Where a line in the entries below contains the word "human", it counts; give the total by itself.

======

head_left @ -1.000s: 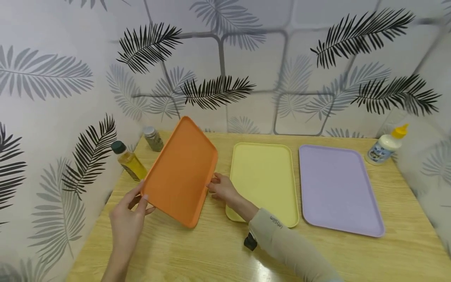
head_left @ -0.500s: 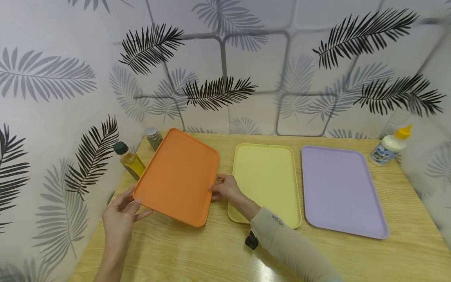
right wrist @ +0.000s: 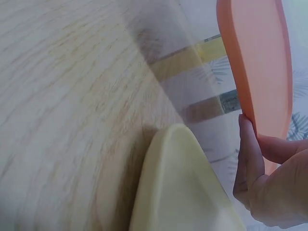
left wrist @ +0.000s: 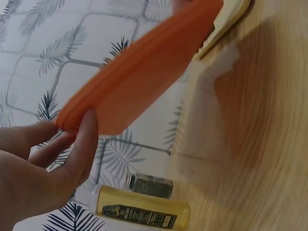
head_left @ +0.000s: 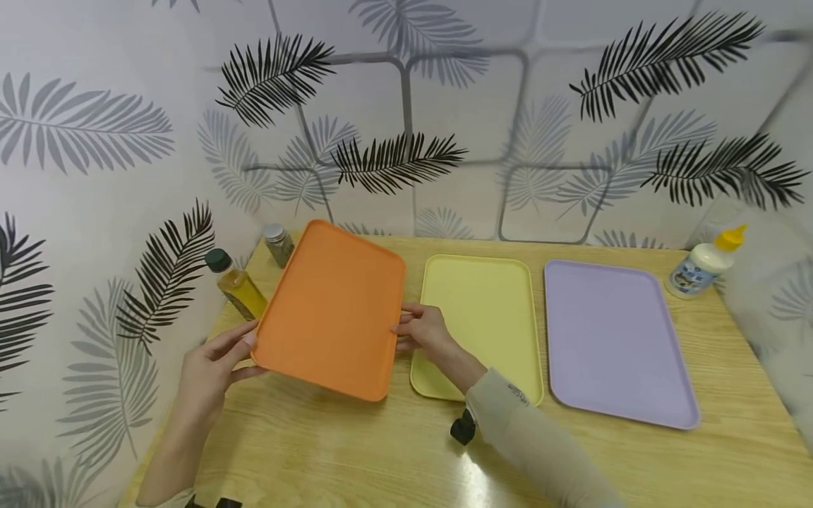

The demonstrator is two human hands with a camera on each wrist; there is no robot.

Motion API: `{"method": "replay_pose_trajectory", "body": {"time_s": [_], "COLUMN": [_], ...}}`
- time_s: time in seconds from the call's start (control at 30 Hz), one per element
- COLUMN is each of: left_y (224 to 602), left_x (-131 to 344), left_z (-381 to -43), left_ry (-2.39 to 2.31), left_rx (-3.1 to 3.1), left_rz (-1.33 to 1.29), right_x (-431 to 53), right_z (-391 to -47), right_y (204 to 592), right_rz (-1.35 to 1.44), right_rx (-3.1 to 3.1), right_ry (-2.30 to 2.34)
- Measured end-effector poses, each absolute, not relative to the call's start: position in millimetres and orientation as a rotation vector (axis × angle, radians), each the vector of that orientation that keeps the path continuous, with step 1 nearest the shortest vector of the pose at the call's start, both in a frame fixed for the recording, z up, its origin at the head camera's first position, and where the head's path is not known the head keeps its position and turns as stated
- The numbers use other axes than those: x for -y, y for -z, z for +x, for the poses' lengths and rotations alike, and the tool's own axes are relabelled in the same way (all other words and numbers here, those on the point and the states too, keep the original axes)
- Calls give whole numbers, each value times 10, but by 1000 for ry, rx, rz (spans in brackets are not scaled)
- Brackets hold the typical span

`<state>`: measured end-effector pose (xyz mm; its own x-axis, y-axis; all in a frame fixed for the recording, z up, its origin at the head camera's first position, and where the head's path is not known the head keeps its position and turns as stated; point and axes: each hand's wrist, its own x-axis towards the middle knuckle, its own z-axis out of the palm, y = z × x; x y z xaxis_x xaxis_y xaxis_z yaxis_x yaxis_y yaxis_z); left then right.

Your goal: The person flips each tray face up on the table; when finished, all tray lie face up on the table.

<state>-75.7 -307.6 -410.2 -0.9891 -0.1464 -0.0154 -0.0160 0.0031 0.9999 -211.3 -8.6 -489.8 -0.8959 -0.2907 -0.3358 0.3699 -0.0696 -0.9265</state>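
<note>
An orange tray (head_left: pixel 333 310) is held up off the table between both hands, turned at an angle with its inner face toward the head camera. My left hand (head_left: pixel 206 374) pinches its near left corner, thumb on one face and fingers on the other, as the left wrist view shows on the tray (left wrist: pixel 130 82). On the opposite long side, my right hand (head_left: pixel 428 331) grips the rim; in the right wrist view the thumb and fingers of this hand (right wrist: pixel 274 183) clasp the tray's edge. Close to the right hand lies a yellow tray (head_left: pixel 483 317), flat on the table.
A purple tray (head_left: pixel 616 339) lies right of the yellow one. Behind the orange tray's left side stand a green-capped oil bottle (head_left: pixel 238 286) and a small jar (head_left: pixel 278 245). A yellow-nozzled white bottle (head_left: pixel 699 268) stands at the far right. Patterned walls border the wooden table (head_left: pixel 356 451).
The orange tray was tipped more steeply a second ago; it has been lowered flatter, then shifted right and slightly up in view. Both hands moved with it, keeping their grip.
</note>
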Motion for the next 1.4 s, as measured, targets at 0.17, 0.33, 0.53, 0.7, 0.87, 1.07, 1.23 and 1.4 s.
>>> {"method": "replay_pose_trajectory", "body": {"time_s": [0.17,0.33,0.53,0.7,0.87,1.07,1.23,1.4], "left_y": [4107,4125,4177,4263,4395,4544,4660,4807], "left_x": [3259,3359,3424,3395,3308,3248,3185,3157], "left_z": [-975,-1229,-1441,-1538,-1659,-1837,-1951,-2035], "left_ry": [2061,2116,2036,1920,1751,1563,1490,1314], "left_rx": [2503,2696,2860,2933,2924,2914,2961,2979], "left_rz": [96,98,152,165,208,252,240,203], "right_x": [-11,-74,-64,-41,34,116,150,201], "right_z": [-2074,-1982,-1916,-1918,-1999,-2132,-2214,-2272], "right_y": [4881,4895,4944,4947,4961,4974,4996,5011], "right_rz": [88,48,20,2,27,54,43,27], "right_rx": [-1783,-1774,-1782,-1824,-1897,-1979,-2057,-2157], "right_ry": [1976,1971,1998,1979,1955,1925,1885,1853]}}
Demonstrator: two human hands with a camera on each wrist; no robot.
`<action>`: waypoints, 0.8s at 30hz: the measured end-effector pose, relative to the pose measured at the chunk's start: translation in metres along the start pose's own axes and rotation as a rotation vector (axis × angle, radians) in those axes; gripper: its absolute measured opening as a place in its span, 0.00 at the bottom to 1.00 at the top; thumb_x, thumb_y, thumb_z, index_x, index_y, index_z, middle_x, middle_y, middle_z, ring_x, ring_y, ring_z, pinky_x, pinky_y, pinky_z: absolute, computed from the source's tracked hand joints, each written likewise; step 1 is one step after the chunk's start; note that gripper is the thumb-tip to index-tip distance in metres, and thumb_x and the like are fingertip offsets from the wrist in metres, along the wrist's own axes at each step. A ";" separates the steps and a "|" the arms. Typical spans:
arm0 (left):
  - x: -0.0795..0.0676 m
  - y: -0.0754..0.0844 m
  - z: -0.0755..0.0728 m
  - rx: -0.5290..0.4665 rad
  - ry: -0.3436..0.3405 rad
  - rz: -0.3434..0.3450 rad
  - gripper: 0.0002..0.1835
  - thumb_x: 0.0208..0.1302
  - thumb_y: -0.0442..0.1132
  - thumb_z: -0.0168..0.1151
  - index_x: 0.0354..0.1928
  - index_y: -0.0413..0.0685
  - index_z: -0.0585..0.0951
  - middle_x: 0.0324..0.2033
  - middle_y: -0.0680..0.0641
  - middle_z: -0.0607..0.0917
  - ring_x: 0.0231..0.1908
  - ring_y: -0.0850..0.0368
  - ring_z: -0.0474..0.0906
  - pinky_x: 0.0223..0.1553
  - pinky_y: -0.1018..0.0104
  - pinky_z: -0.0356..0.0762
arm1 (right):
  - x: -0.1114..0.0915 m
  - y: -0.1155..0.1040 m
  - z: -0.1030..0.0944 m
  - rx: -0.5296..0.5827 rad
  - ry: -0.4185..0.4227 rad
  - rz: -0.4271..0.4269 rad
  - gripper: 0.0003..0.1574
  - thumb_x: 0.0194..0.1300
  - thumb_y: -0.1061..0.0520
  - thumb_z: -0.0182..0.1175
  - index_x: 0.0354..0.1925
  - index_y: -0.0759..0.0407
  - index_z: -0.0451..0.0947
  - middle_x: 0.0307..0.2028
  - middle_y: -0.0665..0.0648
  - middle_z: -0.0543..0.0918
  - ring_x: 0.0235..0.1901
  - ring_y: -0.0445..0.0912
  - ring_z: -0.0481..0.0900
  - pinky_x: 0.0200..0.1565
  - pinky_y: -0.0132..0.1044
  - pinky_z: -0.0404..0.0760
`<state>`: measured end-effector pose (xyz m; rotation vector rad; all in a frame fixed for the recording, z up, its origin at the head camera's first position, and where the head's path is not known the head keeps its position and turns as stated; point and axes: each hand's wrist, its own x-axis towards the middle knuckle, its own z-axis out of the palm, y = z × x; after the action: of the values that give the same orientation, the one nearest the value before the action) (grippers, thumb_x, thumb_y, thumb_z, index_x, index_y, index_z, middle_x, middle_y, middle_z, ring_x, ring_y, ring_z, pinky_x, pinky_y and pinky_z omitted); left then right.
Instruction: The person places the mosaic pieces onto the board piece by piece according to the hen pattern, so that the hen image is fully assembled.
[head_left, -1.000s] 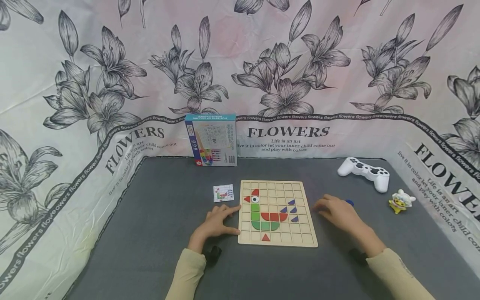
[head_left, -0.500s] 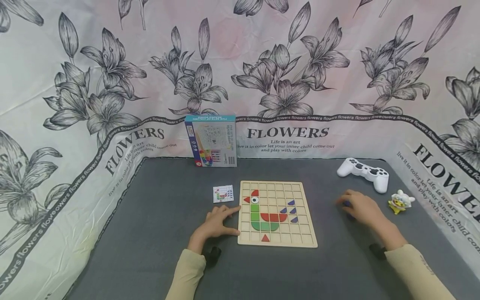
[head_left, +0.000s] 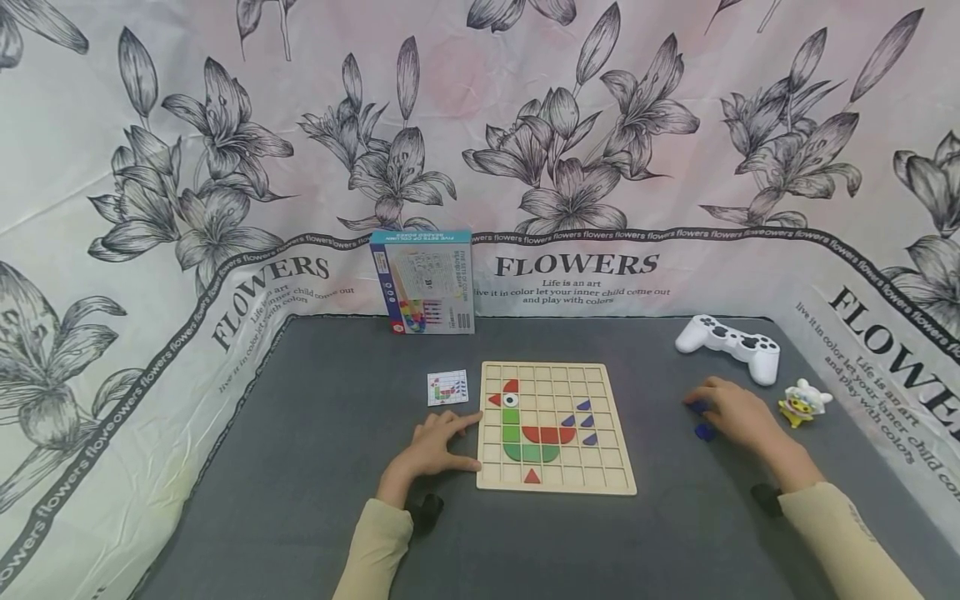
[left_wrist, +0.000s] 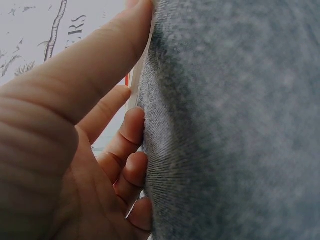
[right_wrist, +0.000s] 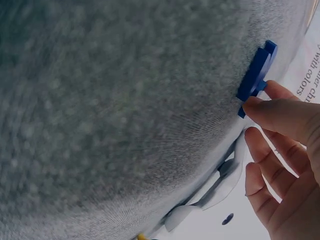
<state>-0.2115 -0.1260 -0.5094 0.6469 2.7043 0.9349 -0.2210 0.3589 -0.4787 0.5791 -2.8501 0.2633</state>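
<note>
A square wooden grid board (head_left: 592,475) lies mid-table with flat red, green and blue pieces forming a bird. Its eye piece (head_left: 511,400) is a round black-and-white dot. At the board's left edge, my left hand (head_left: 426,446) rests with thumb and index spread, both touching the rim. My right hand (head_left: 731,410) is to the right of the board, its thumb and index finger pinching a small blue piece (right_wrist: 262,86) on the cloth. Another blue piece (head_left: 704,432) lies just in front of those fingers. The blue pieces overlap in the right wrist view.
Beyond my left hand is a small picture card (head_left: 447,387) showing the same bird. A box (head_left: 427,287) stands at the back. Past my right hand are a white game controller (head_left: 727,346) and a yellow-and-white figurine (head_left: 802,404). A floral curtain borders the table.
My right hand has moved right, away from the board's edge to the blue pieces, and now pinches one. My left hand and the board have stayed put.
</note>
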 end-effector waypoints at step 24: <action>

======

RESPONSE TO THIS EXERCISE:
2